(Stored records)
____________

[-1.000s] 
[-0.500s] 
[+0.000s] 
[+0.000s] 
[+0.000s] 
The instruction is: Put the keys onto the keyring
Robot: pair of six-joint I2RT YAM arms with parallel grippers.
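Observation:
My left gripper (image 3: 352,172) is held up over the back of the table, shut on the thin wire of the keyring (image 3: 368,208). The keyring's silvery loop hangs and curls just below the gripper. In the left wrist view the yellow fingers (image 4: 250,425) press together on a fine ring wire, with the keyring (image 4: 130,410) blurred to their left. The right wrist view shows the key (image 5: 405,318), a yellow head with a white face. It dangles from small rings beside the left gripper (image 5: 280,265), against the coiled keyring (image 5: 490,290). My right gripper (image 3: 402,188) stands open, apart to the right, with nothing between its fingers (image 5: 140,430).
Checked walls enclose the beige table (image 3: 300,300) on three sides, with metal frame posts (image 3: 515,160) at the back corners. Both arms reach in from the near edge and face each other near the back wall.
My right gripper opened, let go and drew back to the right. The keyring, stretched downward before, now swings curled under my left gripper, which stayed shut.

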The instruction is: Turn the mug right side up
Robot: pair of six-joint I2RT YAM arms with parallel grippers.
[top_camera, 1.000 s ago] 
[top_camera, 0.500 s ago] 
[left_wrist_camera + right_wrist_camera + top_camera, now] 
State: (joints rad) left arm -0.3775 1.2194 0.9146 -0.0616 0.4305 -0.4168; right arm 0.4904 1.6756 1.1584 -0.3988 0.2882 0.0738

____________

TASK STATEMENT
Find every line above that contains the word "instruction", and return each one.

ANSWER AREA
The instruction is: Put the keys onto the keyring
The instruction is: Turn the mug right side up

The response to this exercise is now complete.